Without digressing into an enjoyable recitation of WFB’s many qualities as a conservative stylist, his greatest gift was a witty facility with language. Dick Cavett wrote of WFB’s first appearance on his television talk show:
… I … find myself in the daunting world of hosting a talk show. I had seen a lot of Buckley on his own show — a formidable presence on the screen — and there he was on my next week’s guest list.Because it was Buckley, I was nervous in a way I don’t think I ever was before or since. If you’d asked me what exactly I was nervous about, I doubt that I could have defined it.
Then I found out.
Conversation seemed to be moving along nicely when, in reference to something he had just brought up, I said, “I’m not really familiar with that.” Back came, “You don’t seem to be familiar with anything.”
Wham!
I think I nearly lost consciousness. It was a rotten thing to say to a beginner.

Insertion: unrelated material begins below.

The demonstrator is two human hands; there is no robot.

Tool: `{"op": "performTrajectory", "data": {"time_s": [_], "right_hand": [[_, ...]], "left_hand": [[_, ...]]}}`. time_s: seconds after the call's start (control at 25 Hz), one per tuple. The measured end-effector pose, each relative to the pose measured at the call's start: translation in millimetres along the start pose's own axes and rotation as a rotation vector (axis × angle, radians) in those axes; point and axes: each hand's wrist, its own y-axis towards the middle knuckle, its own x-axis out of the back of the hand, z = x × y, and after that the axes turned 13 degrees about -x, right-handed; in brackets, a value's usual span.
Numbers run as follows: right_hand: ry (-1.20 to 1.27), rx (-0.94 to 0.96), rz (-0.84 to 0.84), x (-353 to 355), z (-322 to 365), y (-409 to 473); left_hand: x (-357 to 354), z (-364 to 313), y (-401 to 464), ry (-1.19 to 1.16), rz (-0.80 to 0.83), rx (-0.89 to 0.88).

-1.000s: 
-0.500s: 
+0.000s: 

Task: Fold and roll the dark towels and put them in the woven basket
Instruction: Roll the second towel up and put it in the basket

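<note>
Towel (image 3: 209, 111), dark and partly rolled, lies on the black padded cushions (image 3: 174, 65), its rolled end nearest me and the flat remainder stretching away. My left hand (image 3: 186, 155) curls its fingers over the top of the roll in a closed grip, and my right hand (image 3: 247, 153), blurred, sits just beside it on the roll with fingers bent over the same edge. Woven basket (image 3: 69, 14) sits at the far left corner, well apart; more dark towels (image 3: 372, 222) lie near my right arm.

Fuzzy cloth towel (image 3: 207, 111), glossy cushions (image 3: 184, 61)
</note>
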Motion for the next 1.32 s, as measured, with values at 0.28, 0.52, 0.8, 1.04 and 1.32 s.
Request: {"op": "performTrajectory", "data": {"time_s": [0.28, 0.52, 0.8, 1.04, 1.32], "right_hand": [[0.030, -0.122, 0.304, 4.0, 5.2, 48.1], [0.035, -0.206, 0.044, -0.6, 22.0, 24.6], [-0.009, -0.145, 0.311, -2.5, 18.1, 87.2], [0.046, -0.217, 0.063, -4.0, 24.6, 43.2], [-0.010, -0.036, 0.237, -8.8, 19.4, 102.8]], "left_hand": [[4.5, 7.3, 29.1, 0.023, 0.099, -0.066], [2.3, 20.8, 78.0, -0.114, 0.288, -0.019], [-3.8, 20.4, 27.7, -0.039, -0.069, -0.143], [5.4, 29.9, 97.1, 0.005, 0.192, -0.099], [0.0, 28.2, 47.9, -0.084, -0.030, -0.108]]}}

The exchange keys into WFB’s ability to torque a vapid and entirely common packet of mainstream communication (“I’m not really familiar with that”) into a Wildean stab of ridicule. WFB applied this ability to deconstruct received wisdom to commenting on American politics through the second half of the 20th century. Though he was, in a sense, a counter-example to my creative => liberal theory, his leverage was limited by the un-American exoticness of his expression. Cavett relates that the (presumably Liberal) college professor who alerted him to WFB’s brilliance went on to say that “If he had a little more of the common touch, he’d be a truly dangerous man.” The professor was surely referring to more than just WFB’s use of language — WFB was a notorious name-dropper comically prone to being impressed by celebrity — but his high-falutin’ speech was likely Exhibit A.